Podemos's “sick obsession” with the police: fines of up to 600,000 euros for the agents

After months of inactivity, the training he leads Yolanda Diaz rescued on May 10 the controversial reform called by them “gag law”. Sumar presented an Organic Law Proposal to “amputate that norm and adapt it” to a citizen security model whose only objective seems to be to leave the agents “more unprotected and vulnerable” and open the door to “impunity for campaigns of targeting, harassment and persecution”Against them. And the list of proposals to torpedo police work seems to have no end.

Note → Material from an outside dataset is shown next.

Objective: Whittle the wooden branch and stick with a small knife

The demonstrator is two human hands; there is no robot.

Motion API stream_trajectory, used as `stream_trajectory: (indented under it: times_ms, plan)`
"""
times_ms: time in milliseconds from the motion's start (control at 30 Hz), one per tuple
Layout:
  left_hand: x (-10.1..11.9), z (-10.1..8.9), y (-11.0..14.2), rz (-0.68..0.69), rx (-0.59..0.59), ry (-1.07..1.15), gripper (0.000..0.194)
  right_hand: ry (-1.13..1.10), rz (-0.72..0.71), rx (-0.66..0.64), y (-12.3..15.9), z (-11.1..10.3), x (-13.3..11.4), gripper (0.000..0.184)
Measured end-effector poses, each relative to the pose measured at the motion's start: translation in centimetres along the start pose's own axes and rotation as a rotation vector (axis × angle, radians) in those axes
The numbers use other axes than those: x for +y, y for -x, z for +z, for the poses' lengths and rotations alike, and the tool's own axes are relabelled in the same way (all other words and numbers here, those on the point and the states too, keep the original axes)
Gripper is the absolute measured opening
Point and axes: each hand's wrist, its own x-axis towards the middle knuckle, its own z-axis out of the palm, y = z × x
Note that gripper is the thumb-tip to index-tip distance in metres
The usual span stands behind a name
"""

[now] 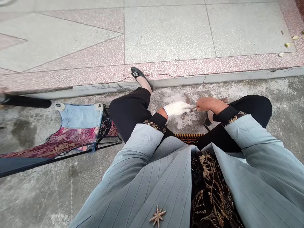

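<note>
My left hand (177, 108) wears a white glove and is closed around a small brownish object (187, 100) held low over the concrete ground between my knees. My bare right hand (206, 104) is closed too, gripping a thin tool (193, 109) whose tip meets the object at the gloved fingers. What the object and tool are is too small to make out. A pale powdery patch (177, 98) lies on the ground under my hands. I sit with black trousers and a light grey striped jacket.
A folding stool (78, 126) with patchwork denim and floral cloth stands at my left. A woven seat edge (190, 137) shows between my legs. Beyond my black shoe (137, 74) a raised terrazzo step (180, 69) runs across, with scattered leaves at far right.
</note>
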Motion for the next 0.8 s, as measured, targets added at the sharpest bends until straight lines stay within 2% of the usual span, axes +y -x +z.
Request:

Campaign of which he is also part United We Can that places the police “in the spotlight” by demanding that they be imposed fines of up to 600,000 euros. “It is no longer that they intend to cut the Organic Law for the Protection of Citizen Security, it is that they want to turn the police into their victims,” ​​they denounce from the Spanish Confederation of the Police (CEP). Because in his opinion, this initiative is “a miserable provocation for the 225,000 professionals of all the Security Forces, that we are tired of this type of gratuitous attacks.

In his opinion, the purple formation takes another step in its strategy of harassment and demolition and tries “spread the cloak of suspicion over police officers” by making their work difficult with sanctions that would range from 25,0001 to 600,000 euros. Specifically, this initiative includes up to fourteen situations in which agents would become perpetrators of very serious infractions. Namely, according to the new article (35 bis), under the heading of “very serious infractions by the Security Forces and Corps”, a series of punishable actions are included such as “the use of rubber balls or any other instrument or product that could cause amputation, serious injury or death to a person; prevent the recording of police actions or seize graphic material without a court order; as well as seriously hindering the exercise of public freedoms and union rights.”

“Impunity in the street”

A series of obstacles whose sole objective is “impose impunity in the streets” and “avoid any intervention from us,” the CEP denounces. Because this Bill demonstrates a “alarming lack of normative knowledge” of its authors, since they have included a series of behaviors that constitute a crime or misdemeanor within the disciplinary regime of the National Police, the Civil Guard and regional and local police forces. This is the case of “acting under the influence of alcoholtoxic drugs, narcotics or psychotropic substances”, “exercising abusive, arbitrary or discriminatory practices” or “cover up the commission of a misdemeanor or crime by another law enforcement agent.” In this way, what they seek is to “disincentivize the police response.”

And while they aggravate the sanctions against the police, they reduce those of the aggressors and rescue the “a la carte fines” system, or what is the same, they intend that the sanctions for violation of this Organic Law can be suspended (depending on the financial situation of the fined), divided or even replaced by rehabilitation measures. And if this were not enough, they also intend to reduce the amounts of these fines, so “taking the street is cheaper,” they warn from this police union. Thus, the punishment for disobedience or resistance to authority, it would go from being a serious infraction (with a fine of 601 to 30,000 euros, at this time) to a minor one, with a nominal penalty of between 100 and 500 euros. If the author retracts or apologizes, the fine is void.

The silence of Marlaska

All this in the face of the lack of response from the Ministry of the Interior, which directs Fernando Grande-Marlaska, to whom they demand that he “defend” his work “without hiding or looking for excuses.” They demand that the Interior establish a clear position regarding “this serious questioning of police work” and the attempt to “discredit some professionals” who risk their lives to protect others.

From the CEP they ask the Minister of the Interior to strengthen the physical and legal protection of the agents, just at the moment when they suffer the most attacks due to interventions on the street. “Only between police and civil guards, we suffered 1,400 crimes of attack every month in 2023. An intolerable figure that shows that the principle of authority has been notably eroded due to the limited criminal punishment for hitting an agent. Faced with this, initiatives such as those of Podemos are still another contempt towards a group of hundreds of thousands of families that we continue to devote ourselves every day to the protection of the rights and freedoms of all Spanish citizens,” they conclude.